Overall, he said: “Sixty percent of our turnover comes from wholesale, but mainly from controlled space. We insist that people open shop-in-stores or freestanding franchise stores — all with the image and look of Esprit.” In China, there are 600 points of sale, he said, through a joint venture with China Resources, which owns 51 percent of the business. Esprit corporate retains the remaining interest.

The firm’s retail operation worldwide breaks down to 215 stores in Asia, 142 in Europe, 154 in Australia — making it that country’s number-two brand — and 45 in North America. “And our retail is almost as profitable as our wholesale.”
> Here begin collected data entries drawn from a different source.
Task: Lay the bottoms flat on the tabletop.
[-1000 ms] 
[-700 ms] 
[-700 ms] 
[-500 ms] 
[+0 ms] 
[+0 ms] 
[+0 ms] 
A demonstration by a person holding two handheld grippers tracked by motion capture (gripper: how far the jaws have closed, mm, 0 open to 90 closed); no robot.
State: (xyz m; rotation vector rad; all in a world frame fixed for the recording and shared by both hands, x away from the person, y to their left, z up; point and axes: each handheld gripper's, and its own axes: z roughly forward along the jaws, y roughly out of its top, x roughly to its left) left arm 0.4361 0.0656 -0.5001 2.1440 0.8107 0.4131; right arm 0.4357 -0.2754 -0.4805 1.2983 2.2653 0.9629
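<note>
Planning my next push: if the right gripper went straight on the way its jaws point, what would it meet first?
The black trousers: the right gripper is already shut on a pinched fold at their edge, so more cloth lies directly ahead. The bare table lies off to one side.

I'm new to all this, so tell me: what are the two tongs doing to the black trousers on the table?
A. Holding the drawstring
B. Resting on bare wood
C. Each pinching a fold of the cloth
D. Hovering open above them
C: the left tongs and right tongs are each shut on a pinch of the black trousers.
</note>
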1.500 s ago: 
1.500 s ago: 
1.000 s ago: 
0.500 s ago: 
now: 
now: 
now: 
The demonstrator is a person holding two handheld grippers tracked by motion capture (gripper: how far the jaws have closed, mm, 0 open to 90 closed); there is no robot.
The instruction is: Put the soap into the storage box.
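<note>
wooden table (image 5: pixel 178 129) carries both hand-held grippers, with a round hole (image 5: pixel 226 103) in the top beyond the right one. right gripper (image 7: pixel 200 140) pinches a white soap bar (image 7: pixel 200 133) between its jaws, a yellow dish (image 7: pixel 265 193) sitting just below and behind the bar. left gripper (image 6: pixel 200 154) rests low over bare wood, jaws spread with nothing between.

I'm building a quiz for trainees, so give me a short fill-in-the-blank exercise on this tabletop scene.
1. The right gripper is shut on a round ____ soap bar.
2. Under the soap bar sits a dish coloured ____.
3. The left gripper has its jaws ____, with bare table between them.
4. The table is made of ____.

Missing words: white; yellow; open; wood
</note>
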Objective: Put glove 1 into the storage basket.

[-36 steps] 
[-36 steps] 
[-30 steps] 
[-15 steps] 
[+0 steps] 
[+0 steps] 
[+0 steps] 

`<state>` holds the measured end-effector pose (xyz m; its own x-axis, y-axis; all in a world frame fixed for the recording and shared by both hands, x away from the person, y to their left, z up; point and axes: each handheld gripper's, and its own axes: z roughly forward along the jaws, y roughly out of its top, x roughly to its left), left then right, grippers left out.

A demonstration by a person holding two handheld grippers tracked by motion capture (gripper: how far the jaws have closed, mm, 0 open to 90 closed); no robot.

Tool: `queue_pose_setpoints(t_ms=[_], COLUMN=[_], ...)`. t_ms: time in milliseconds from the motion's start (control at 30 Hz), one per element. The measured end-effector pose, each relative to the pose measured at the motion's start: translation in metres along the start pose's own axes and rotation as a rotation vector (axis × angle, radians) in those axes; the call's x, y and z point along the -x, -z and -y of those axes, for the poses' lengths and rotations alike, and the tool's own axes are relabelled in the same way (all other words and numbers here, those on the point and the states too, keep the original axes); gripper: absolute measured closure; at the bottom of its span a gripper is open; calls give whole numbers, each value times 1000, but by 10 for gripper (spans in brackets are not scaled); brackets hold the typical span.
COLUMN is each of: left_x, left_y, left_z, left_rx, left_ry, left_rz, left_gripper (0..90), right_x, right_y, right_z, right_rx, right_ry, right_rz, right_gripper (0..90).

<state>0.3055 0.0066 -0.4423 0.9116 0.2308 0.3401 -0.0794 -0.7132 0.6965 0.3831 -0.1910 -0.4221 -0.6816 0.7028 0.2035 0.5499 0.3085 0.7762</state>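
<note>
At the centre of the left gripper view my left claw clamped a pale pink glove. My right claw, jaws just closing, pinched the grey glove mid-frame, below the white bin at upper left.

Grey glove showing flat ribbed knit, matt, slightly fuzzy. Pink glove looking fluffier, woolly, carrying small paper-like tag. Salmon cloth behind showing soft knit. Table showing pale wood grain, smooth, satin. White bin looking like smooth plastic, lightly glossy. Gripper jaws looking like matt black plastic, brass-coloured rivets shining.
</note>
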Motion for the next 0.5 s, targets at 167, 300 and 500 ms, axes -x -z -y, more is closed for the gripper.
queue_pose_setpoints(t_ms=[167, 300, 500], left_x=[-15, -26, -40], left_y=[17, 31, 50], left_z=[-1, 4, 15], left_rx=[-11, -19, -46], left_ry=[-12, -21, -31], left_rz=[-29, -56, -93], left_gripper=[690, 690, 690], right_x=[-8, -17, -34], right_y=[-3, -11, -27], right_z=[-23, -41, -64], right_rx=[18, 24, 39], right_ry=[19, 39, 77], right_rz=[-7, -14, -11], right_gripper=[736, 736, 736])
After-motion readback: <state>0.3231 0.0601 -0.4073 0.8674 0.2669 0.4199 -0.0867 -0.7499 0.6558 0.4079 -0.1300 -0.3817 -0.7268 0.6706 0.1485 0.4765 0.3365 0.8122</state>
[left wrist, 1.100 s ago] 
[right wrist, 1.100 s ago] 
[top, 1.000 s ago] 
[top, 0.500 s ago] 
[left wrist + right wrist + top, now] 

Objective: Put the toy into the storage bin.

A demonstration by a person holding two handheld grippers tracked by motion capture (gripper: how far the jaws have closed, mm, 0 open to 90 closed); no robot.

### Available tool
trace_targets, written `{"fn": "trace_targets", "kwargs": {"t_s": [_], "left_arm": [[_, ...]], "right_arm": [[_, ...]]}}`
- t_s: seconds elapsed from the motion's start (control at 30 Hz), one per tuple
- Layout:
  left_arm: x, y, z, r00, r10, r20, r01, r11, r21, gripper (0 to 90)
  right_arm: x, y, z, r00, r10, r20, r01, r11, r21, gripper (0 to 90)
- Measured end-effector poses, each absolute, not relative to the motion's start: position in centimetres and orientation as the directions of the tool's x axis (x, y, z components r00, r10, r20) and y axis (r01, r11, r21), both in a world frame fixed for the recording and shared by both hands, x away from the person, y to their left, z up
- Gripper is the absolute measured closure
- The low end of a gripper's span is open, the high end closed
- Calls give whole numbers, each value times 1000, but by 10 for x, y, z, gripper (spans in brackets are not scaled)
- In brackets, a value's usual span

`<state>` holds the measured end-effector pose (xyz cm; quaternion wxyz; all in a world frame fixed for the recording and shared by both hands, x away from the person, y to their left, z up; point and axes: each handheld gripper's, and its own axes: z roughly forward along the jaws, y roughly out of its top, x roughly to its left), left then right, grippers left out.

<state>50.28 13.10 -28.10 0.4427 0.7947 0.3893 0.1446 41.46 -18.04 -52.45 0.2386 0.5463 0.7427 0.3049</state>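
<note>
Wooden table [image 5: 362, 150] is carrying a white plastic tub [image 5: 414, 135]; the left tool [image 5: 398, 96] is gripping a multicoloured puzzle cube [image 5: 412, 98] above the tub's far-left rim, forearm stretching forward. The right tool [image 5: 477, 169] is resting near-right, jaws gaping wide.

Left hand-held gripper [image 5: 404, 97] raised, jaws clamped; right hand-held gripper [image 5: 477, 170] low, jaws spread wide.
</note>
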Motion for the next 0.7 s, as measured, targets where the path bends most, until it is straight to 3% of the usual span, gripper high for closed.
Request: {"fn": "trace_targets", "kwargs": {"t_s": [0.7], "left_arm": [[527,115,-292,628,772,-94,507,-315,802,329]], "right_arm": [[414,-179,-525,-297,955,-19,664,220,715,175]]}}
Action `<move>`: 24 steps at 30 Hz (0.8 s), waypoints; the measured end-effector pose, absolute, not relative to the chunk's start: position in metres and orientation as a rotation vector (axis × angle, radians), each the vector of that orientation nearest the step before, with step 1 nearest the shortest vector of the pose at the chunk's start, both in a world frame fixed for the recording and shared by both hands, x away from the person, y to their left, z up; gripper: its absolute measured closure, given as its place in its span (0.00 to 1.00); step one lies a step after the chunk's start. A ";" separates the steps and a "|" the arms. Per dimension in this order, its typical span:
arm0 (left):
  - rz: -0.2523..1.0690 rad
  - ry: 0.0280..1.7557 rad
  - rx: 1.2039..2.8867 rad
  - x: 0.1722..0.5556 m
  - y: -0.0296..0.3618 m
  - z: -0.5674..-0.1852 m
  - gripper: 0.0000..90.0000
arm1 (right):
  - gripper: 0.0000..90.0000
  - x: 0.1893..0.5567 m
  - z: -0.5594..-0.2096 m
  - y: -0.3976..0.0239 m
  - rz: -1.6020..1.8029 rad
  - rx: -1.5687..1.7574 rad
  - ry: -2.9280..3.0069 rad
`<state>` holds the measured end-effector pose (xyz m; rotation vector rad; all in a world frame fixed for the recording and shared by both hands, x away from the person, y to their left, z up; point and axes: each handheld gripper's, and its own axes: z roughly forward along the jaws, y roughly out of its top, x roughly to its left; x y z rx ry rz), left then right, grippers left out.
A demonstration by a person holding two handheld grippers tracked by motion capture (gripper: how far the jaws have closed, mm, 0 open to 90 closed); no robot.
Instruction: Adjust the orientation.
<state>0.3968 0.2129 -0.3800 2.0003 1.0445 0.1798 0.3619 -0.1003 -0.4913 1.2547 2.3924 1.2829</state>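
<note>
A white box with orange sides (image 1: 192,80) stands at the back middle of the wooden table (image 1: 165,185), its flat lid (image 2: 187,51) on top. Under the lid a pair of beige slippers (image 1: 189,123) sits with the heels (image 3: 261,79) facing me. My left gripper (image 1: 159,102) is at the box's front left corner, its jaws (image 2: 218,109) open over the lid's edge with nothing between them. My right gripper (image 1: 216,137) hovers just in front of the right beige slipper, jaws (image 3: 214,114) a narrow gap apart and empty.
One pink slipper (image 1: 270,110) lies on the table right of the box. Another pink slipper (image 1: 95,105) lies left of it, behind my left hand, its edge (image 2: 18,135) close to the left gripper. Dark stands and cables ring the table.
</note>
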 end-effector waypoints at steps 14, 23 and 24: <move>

Regardless of where it is sold around the world, Krogner said Esprit is an “international young fashion lifestyle brand” for men and women. We cater to people who are young in mind. Esprit is not about an age but about an attitude, and anybody who shares our lifestyle is welcome to be our customer.”

The brand is broken down into “five worlds,” or categories, for both genders: better casual sportswear; a collection line, which is more business-oriented; juniors and young men’s, through edc; kids, and sports. The sports line was successfully launched with women’s wear two years ago at both department stores and the company’s own retail stores. As a result, men’s wear has recently been added.

Krogner said that since Esprit Holdings acquired the trademark for $150 million, it has now “unified” all operations under one roof, allowing for synergies and marketing on a worldwide basis to “restart the company.” The company’s structure reflects its “internationality,” he said, with three headquarters: a financial base in Hong Kong, a business base in Düsseldorf and an image operation in New York. The latter was recently relocated from London. This structure “gives a global direction to Asia, Australia, the U.S. and Europe. We operate today in 44 countries.”

Including licensed products, the brand’s total sales are $3.5 billion. “Despite the difficult environment in Asia,” he said, “we were able to outperform our competitors quite substantially,” Krogner said. “We reported 10 consecutive years of growth in top and bottom line. Our market cap went up 19 times, our shareholder equity 26 times.” This exceeds the results of competitors H&M and Inditex, which operates Zara, as well as Gap.